__Task directions__: What are the lines from the top of the entries below through the line containing "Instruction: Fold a"? Return them exactly, both ends included, without the pictures.

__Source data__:
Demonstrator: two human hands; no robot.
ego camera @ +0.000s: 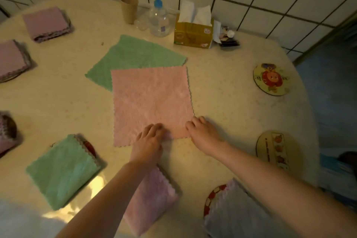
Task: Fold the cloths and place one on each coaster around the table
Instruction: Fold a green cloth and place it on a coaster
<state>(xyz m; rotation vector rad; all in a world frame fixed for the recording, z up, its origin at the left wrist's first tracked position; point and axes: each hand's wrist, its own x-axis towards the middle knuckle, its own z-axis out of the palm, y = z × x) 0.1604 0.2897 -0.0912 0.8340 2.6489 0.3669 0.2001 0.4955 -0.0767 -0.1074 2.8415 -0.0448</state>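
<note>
A pink cloth (pixel 151 100) lies flat and unfolded in the middle of the table, overlapping an unfolded green cloth (pixel 133 55) behind it. My left hand (pixel 149 140) grips the pink cloth's near edge. My right hand (pixel 202 133) pinches its near right corner. Folded cloths sit around the rim: green (pixel 61 170), pink (pixel 150 199) under my left forearm, grey (pixel 233 212) on a red-rimmed coaster (pixel 212 197), and purple ones (pixel 46 23) (pixel 10 60) at the left. Two bare round coasters (pixel 271 79) (pixel 276 150) lie at the right.
At the back stand a brown paper cup (pixel 129 8), a clear pump bottle (pixel 158 17), a tissue box (pixel 193 33) and small clutter (pixel 229 38) against the tiled wall. The table edge (pixel 309 121) curves down the right side, with blue floor beyond it.
</note>
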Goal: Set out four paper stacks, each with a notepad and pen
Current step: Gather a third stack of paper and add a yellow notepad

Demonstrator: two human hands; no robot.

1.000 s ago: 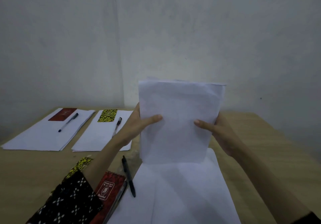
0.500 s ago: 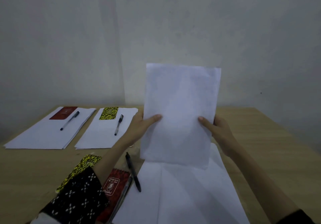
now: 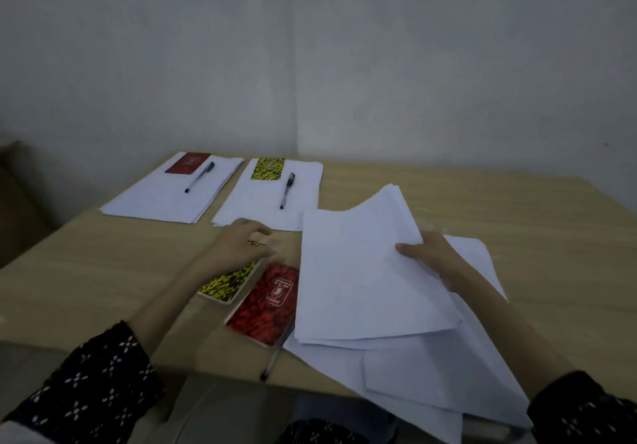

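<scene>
My right hand (image 3: 429,259) grips a stack of white sheets (image 3: 358,271) by its right edge and holds it low and tilted over the loose paper pile (image 3: 434,378) at the table's near edge. My left hand (image 3: 241,243) is off the paper and hovers blurred, fingers curled, just above a loose yellow notepad (image 3: 229,281); whether it holds anything is unclear. A loose red notepad (image 3: 269,302) lies beside it, with a pen (image 3: 275,357) poking out from under the papers. At the back left lie two set stacks: one (image 3: 162,199) with red notepad (image 3: 187,163) and pen (image 3: 200,176), one (image 3: 255,209) with yellow notepad (image 3: 267,168) and pen (image 3: 286,190).
The wooden table (image 3: 517,223) has bare surface on its right half and at the left front. A grey wall stands close behind it. The loose paper pile hangs over the table's near edge above my lap.
The stack has come down from upright in both hands to low and tilted. My left hand has let go of it and moved left toward the loose notepads. The camera tilted down.
</scene>
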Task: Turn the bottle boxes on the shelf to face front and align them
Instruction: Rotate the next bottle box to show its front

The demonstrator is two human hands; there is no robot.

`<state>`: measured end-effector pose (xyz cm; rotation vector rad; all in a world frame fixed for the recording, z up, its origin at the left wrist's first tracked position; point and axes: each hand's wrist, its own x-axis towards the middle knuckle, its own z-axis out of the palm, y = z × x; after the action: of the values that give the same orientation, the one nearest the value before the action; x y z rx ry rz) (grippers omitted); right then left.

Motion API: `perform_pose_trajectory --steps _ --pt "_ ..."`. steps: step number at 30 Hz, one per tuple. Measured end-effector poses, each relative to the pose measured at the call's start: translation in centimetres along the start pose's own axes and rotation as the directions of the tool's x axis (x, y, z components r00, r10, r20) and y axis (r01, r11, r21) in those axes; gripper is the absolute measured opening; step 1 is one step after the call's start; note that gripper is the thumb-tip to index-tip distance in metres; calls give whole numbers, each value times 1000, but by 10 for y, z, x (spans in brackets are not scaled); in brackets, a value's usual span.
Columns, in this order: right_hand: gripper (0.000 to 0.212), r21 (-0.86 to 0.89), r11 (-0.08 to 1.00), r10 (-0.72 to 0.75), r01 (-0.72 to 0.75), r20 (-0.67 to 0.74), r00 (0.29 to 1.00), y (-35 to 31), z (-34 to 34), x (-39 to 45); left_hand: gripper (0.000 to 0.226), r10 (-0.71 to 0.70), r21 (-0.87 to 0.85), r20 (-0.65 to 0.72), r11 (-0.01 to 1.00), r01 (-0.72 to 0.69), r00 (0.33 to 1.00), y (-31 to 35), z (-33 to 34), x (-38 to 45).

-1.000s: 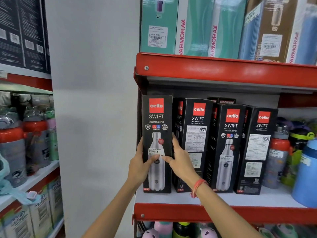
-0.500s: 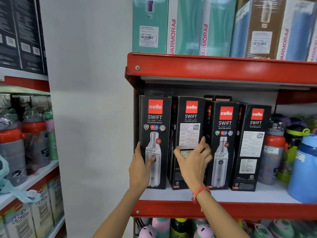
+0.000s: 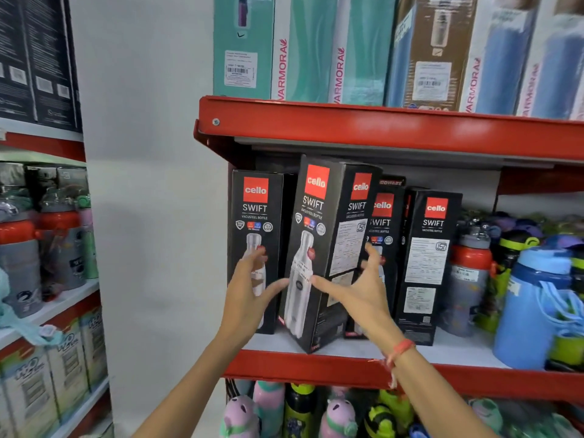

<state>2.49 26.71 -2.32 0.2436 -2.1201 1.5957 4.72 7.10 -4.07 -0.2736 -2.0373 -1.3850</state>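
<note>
grip of the right hand [image 3: 357, 292] pinches the tilted box [image 3: 316, 222] across its corner, left hand [image 3: 249, 290] spread, thumb touching it.

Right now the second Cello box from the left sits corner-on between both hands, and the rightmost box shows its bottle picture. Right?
Not quite. In the head view the rightmost box shows its printed-text panel, not the bottle picture. The rest holds: the second box stands tilted, corner forward, between the left hand and right hand.

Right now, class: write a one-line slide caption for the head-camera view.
Right hand grips a tilted, corner-forward Cello box on the red shelf; left hand open beside it.
</note>
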Motion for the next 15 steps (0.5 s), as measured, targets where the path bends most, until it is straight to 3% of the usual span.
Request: perform_pose_trajectory --steps 4,7,12,15 --pt "123 168 986 -41 7 205 978 -9 -36 13 81 -29 -25 245 999 36 969 19 11 2" --pt "106 213 977 -48 -28 343 938 -5 -46 18 82 -7 -73 406 996 40 914 27 20 5" --pt "89 160 987 -72 -13 509 858 -10 -43 34 102 -8 -55 255 998 23 967 27 35 6" --pt "82 23 997 -80 78 459 885 -14 -31 44 105 -1 75 202 997 -14 979 22 43 14"
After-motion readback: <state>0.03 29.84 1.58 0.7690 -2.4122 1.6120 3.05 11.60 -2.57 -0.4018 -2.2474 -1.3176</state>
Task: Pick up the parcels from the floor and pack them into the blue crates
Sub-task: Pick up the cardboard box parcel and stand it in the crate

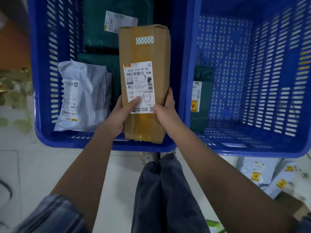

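Fingers [134,102] of both hands clasp the cardboard box [144,52].

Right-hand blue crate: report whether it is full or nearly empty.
Nearly empty. The right crate shows bare perforated floor and walls; only one dark green parcel leans against its left wall.

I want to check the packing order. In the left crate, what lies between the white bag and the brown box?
In the head view, a dark green parcel lies between the white bag and the brown box, partly covered by both.
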### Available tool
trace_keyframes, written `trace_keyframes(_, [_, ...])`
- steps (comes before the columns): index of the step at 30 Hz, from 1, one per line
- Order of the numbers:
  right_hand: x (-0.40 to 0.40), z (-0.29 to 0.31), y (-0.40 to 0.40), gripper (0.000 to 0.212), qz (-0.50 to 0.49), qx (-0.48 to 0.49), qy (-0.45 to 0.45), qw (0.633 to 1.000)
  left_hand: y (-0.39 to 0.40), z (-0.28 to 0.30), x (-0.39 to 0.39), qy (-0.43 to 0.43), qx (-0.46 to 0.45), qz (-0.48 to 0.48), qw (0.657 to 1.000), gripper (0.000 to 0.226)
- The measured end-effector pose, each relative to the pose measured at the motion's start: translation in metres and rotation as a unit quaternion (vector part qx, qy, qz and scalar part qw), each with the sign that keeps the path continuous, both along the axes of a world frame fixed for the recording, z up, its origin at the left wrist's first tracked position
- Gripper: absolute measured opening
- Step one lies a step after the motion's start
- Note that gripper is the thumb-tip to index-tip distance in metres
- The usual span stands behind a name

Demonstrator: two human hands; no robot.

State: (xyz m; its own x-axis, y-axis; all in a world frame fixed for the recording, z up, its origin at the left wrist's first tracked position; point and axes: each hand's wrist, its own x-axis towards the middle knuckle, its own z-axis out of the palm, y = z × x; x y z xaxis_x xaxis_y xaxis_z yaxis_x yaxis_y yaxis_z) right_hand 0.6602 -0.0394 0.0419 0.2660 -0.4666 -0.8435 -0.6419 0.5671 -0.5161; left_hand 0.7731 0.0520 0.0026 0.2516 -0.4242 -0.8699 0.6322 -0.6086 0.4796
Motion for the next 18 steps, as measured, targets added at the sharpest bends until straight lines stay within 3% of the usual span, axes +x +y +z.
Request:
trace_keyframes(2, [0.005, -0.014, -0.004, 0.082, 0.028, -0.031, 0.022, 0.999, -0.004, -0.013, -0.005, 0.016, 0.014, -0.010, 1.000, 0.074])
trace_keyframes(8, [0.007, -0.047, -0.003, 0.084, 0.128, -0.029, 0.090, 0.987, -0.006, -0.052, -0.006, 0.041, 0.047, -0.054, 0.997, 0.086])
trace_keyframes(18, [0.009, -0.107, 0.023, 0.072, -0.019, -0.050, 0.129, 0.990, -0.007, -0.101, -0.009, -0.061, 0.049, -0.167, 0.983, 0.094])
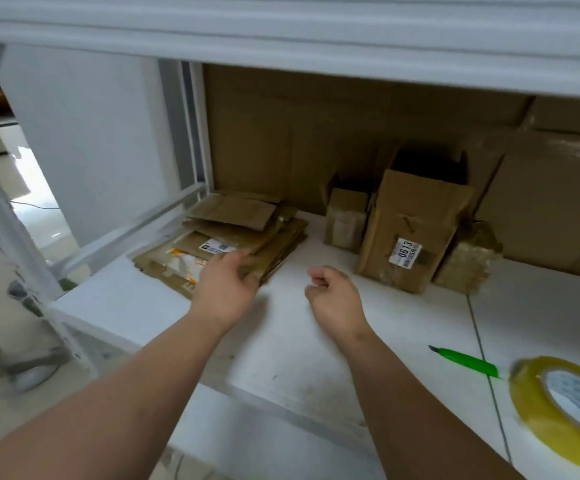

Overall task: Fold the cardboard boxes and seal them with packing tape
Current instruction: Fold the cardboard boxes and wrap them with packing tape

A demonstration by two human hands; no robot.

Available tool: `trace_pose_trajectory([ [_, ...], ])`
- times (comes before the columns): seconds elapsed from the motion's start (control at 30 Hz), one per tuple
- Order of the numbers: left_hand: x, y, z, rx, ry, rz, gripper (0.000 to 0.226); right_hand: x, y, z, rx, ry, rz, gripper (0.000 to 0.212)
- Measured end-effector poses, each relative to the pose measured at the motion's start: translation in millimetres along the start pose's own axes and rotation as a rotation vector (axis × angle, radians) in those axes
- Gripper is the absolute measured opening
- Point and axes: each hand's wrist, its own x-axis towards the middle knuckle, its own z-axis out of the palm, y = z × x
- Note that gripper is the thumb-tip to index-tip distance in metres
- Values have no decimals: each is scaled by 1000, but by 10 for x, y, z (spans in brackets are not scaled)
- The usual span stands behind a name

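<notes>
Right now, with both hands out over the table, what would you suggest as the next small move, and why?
Probably close the left hand on the top flattened box of the stack and slide it toward you. Its fingers already rest on the stack's near edge, the right hand is empty, and the tape roll waits nearby.

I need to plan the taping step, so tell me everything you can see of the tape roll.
The tape roll is a wide ring of clear, yellowish packing tape wound on a white printed core. It lies at the right front of the white shelf, cut off by the picture's edge and blurred. Neither hand touches it. The green utility knife lies just to its left; whether they touch cannot be told.
</notes>
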Motion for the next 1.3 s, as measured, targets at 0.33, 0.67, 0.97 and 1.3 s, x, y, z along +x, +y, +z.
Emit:
trace_pose_trajectory([
  [0.33,618,-595,-620,529,-69,63,60,807,-640,769,-560,-67,-175,47],
  [0.67,1283,-685,-577,707,-118,175,64,1544,-600,1010,-871,-127,-168,54],
  [0.97,1459,-752,-605,580,-60,288,65,1428,-704,1002,-808,175,-397,38],
  [1.3,1273,-761,-848,486,56,490,41,711,-1040,1095,-478,426,-583,27],
])
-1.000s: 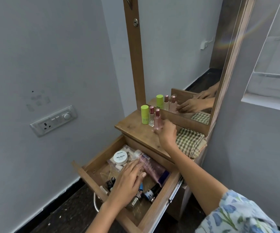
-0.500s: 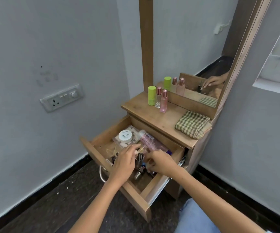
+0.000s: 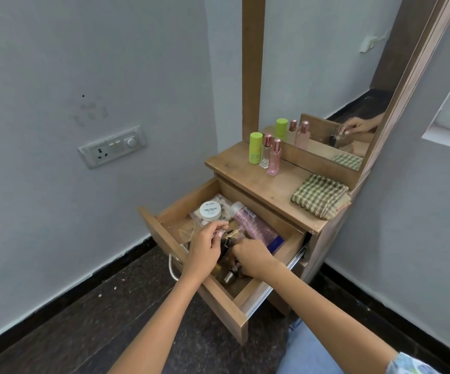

__Output below__:
Demonstrator: two human hands; no robot.
ego camera @ +0.000s: 
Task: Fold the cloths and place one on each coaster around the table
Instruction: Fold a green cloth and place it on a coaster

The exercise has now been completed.